Investigation Reveals Burkinabè  Military Kill 1000 Civilian in Two Years

​The junta justified the takeover on security grounds, arguing that Damiba had failed to contain the Islamist insurgency.

​On 14 December 2023, tragedy struck Bouro, a small village in Burkina Faso’s Sahel region, changing the trajectory of many families forever. Burkinabè military forces and allied militias attacked the community, killing numerous civilian residents. Samer (not his real name), a resident of the community, told Human Rights Watch (HRW) that 19 of his relatives were killed in the attack. 

​“I found my family and my neighbour’s family massacred. My wives [and] my children were dead,” Samer told HRW. “I found the bodies lying on the ground, bullets in their heads, chests.”

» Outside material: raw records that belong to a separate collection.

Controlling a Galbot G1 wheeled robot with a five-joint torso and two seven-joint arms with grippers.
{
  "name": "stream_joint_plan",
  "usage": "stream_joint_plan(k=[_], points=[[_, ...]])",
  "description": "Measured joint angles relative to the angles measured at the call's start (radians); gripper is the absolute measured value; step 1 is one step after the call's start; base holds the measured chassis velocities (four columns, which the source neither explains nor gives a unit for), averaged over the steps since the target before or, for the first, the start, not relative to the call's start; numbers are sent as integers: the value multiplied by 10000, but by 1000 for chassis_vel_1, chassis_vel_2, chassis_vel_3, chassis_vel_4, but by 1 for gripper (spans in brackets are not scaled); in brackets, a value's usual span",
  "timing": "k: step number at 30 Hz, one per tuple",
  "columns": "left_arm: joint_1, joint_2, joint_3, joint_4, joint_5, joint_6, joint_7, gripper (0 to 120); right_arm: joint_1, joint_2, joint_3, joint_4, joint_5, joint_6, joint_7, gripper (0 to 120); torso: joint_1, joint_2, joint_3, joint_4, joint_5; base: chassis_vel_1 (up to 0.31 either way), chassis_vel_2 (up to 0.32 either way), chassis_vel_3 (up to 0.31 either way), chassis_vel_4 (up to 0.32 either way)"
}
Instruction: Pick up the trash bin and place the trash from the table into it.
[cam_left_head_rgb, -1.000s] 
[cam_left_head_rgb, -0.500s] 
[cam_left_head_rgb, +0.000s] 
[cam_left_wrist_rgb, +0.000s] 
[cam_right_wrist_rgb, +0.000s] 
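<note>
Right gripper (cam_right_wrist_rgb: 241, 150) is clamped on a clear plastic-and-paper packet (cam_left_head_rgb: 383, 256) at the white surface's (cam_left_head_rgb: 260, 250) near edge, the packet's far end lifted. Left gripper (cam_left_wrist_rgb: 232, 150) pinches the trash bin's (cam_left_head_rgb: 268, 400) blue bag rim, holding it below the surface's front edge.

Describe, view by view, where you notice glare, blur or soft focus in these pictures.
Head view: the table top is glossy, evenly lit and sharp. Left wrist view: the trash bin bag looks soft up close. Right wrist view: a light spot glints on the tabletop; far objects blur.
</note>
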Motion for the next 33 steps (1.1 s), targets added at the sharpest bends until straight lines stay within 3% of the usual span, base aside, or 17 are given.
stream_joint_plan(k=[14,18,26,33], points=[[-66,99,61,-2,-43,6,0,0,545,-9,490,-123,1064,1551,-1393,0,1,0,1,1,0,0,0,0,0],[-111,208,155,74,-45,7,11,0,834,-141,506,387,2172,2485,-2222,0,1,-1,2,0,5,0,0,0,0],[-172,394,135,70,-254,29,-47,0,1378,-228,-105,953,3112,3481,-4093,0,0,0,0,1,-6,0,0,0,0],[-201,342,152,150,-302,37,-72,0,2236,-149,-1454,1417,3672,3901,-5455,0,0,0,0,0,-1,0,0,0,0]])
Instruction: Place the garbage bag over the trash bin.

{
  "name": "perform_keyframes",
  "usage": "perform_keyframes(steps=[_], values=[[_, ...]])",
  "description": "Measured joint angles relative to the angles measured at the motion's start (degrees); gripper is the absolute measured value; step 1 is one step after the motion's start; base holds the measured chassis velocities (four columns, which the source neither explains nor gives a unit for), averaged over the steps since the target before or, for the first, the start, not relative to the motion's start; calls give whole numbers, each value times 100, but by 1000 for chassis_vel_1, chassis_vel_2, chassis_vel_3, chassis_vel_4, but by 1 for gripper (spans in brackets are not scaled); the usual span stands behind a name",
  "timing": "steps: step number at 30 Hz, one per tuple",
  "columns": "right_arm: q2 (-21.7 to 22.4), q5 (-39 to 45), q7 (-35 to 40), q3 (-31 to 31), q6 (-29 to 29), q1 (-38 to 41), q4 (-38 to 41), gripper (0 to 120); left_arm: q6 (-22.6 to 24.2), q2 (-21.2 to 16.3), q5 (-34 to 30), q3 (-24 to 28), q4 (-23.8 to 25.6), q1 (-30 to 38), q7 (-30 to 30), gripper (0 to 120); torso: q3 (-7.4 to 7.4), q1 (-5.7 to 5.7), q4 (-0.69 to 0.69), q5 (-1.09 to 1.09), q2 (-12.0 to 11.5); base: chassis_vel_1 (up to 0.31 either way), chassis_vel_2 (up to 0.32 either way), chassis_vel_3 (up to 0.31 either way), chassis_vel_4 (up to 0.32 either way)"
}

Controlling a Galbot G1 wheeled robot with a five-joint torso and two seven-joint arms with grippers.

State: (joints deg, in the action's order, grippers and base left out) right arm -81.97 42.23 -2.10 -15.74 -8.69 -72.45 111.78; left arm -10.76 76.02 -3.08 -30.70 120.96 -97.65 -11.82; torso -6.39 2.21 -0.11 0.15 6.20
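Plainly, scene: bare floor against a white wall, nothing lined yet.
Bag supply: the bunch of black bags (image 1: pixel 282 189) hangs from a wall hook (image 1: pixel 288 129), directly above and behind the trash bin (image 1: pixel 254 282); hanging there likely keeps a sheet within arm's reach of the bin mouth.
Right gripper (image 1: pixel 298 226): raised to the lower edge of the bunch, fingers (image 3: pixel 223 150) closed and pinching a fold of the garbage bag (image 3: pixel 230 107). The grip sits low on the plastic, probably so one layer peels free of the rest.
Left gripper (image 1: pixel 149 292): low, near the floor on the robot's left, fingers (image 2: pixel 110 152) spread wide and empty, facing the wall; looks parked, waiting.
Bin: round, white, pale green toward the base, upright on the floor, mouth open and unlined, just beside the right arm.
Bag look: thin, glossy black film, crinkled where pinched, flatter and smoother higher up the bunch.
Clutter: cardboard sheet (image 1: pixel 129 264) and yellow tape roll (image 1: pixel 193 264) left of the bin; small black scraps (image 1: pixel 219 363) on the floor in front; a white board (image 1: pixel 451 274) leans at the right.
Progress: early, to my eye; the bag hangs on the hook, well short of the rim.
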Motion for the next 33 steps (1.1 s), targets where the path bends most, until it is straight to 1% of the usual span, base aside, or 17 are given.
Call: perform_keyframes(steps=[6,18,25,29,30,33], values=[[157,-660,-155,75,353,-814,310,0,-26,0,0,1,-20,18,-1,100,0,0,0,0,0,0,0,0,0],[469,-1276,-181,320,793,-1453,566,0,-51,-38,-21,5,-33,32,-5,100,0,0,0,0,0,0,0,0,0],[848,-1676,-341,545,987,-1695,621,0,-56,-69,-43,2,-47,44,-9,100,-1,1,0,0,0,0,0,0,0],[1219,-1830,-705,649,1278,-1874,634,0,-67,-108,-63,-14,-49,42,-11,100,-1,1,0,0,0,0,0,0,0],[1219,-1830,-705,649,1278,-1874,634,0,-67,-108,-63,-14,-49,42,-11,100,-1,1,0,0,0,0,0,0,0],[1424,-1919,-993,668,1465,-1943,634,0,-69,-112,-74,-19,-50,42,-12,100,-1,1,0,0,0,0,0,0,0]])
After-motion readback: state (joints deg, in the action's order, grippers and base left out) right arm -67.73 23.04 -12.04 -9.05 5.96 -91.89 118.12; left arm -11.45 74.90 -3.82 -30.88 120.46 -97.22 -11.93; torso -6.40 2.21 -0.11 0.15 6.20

He said himself and his 11-year-old son were the only members of his family to survive the onslaught. This forced him to flee to neighbouring Mali. 

Between January 2023 and August 2025, the Burkina Faso military junta killed at least 1,837 civilians across 11 regions, according to a new HRW report. The report, which details 57 incidents based on 450 interviews and open-source material analysis, says that the military and the Volunteers for the Defence of the Homeland (VDP) carried out grave abuses during dozens of operations. These abuses include unlawful killings, summary executions, torture, ill-treatment, the looting of livestock, and the burning of homes.

​In another incident in February 2024, HRW reports that the Burkinabè military summarily executed 223 civilians, including at least 56 children in the villages of Nondin and Soro in northern Yatenga province of the country. The military accused the victims of collaborating with Jama’at Nasr al-Islam wal Muslimin (JNIM), an armed Islamist militant group operating primarily in the Sahel region.

The Beginning

​The escalating conflict in Burkina Faso began in 2016 after armed groups affiliated with Al-Qaeda and the Islamic state crossed from neighbouring Mali. This instability prompted a military takeover on 30 September 2022, when Captain Ibrahim Traoré overthrew interim president Paul-Henri Sandaogo Damiba, a coup leader who had seized power earlier that year. Traoré and his fellow officers dissolved the government and suspended the constitution, marking the country’s second coup in eight months.

​The junta justified the takeover on security grounds, arguing that Damiba had failed to contain the Islamist insurgency. They also cited poor governance and a loss of territorial control. However, recent reports suggest the junta has since become a greater threat to civilians than even the JNIM. This trend reflects a broader pattern across Africa, which has recently witnessed military takeovers in Niger, Gabon, and Guinea-Bissau. These juntas typically oust democratic regimes under the pretext of addressing insecurity.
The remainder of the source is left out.